2.4.3. Image Augmentation

After completing the data annotation, in order to improve the richness of the experimental data set, a total of 308 images in the training set were expanded. As shown in Figure 4, the specific operations include flipping the image and adjusting the contrast. By this amplification method, 1150 and 390 images of cucumber plants planted in the glass greenhouse and the plastic greenhouse were obtained, respectively, which were used as the data set for model training for subsequent experiments.

2.4.4. Model Training

The experimental environment for cucumber population leaf segmentation in this experiment is shown in Table 2. The operating system is Ubuntu 18.04. The CPU is Intel (R) Xeon(R) gold 6230; the GPU is Tesla V100s-PCIE-32GB, and the basic software environment is Python 3.7, Pytorch 1.4.0, OpenCV 4.4.0, CUDA 10.1 and CUDNN 7.6.5.
The data set format used in this experiment is the COCO data set format converted after VIA annotation. When training the model, it is necessary to generate a double-layer mask annotation file from the annotation file of the training set through the layer division dataset conversion script under the network. The annotation file of the verification set remains unchanged. ResNet-50 is used as the backbone network. Model training and evaluation using a single GPU. The initial learning rate of the model is set to 0.0005. With the passage of training time, the learning rate will become half the current value every 20 epochs. In order to compare with Faster R-CNN, Mask R-CNN, YOLOv4, PANet and other deep learning models [30,33,34,35,36], it is necessary to make data sets that meet the requirements of these algorithms. The structure of data sets and directories is similar to that of COCO data sets. The detection framework parses COCO annotations into corresponding formats, avoiding the process of changing scripts.

2.5. Evaluating Indicator

The Precision and Recall evaluation indexes for cucumber leaf recognition and segmentation results are used, while, according to the size of the target in the image, the Average Precision (AP), the average precision of IoU = 0.50 (AP50) and the average precision of IoU = 0.75 (AP75) evaluation metric from the COCO dataset are used to evaluate segmentation precision.

3. Results

3.1. Results and Analysis of Glass Greenhouse Image Segmentation

Segmentation experiments were conducted on cucumber plant population leaves obtained from glass greenhouses under different growth states and different light intensities.
A P b and A P s represent the average accuracy of detection and the average accuracy of instance segmentation, respectively. The experimental results are shown in Table 3. The test results show the average recognition accuracy value of cucumber leaves in glass greenhouse that A P b is 96.57%, A P 50 b is 95.05% and A P 75 b is 93.96%. The accuracy of leaf recognition can reach 99% for cucumber plants in the early growth stage under sunny conditions. The leaf recognition accuracy of cucumber plants at the end of cloudy days can also reach 92.66%. Regarding the average instance segmentation accuracy, A P s is 84.71%, A P 50 s is 95.05% and A P 75 s is 93.96%. The model has the highest segmentation accuracy of 87.54% for the leaves of cucumber plants in the early growth stage on sunny days and 81.29% for the leaves of cucumber plants in the late growth stage on cloudy days. The segmentation result is shown in Figure 5.
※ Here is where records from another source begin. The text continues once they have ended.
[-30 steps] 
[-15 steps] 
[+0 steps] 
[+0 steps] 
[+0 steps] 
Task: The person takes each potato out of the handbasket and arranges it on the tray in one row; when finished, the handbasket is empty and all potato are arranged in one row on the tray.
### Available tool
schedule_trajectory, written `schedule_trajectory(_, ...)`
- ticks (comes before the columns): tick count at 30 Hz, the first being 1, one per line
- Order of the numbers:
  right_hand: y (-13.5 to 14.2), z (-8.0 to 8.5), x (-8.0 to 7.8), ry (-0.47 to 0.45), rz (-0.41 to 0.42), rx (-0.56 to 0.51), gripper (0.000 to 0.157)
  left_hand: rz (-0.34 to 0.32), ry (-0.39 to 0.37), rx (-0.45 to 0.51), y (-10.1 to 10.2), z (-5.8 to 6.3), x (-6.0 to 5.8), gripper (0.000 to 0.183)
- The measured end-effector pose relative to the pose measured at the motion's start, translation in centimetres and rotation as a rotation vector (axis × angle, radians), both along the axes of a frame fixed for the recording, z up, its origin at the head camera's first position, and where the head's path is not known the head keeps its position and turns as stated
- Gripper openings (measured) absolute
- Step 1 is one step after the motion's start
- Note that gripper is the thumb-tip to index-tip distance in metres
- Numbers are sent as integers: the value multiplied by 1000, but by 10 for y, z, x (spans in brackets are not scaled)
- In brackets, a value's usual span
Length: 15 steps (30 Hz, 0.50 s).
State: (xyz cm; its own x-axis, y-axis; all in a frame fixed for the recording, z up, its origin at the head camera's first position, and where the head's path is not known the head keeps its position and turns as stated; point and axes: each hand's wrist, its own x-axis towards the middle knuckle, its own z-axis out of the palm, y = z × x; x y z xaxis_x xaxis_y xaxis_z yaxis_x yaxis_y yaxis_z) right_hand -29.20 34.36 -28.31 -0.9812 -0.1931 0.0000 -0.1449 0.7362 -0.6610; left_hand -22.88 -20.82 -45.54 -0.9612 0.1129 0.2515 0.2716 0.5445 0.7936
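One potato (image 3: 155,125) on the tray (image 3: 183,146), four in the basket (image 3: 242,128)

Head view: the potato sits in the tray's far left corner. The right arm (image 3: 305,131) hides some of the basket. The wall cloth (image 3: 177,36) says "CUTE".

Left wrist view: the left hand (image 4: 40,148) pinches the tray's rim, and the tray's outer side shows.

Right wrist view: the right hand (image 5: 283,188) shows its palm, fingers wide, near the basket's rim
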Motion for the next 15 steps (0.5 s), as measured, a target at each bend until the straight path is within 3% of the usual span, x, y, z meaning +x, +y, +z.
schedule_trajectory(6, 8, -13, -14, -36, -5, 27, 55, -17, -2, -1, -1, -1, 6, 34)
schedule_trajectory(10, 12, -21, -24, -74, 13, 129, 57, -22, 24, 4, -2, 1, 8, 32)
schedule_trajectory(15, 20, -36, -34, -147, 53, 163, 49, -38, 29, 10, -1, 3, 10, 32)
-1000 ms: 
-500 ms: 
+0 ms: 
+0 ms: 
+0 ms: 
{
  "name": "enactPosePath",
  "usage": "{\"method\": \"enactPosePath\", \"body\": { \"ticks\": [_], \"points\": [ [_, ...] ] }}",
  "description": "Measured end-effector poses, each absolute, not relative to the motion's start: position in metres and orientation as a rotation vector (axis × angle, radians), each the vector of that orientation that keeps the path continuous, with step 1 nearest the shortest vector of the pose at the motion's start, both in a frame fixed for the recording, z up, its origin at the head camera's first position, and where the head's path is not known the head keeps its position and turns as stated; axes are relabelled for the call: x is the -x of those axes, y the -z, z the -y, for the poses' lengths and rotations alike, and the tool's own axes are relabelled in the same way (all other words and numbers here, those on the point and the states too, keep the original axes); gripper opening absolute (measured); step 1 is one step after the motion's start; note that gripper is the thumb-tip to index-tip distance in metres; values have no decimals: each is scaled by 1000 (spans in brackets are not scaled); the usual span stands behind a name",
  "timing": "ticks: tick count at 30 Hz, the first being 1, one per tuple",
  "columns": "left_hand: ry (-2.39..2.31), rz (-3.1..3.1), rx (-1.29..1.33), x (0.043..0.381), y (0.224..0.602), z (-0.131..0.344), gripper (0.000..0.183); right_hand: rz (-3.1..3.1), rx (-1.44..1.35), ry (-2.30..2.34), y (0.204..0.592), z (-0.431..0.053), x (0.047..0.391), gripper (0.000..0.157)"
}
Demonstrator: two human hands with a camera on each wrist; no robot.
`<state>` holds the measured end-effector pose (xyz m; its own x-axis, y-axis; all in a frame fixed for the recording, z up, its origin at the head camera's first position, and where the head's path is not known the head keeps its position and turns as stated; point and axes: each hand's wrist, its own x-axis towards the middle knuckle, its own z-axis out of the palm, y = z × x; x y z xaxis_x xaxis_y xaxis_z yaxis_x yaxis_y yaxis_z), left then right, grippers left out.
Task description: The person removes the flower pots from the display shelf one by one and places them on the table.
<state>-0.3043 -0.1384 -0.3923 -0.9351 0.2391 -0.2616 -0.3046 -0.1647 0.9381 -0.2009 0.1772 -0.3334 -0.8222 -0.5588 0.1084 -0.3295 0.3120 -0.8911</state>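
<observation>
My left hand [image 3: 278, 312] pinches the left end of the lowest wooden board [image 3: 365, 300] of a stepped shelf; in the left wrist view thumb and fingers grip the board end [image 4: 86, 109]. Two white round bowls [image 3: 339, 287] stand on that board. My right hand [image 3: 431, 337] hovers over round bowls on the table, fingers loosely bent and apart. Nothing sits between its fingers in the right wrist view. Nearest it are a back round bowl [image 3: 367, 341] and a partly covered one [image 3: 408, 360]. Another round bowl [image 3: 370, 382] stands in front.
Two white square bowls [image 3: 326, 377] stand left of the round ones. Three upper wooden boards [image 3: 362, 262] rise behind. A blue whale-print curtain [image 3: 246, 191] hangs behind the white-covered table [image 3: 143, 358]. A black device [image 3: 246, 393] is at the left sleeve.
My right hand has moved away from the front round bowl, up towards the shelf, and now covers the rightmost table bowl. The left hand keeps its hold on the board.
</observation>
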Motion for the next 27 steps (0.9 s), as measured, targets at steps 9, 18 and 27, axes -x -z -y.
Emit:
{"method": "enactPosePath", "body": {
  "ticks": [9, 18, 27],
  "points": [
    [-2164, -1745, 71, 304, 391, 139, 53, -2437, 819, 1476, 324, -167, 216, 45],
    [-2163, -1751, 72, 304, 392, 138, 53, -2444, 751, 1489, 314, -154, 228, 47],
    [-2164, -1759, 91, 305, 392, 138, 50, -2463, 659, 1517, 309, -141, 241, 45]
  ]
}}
3.2. Results and Analysis of Plastic Greenhouse Image Segmentation

The parameter statistics of the experimental results are shown in Table 4. It can be seen that the improved algorithm in this study has the same excellent effect on the leaf segmentation of cucumber plants in different growth environments, in which the best value of the target recognition accuracy is 98.33% and the average value is 96.86%. The most accurate instance segmentation is 86.75% and the average is 83.27%. Figure 6 shows the experimental results of cucumber plant population leaves in plastic greenhouses, including the images of early growth stage and late growth stage on sunny and cloudy days.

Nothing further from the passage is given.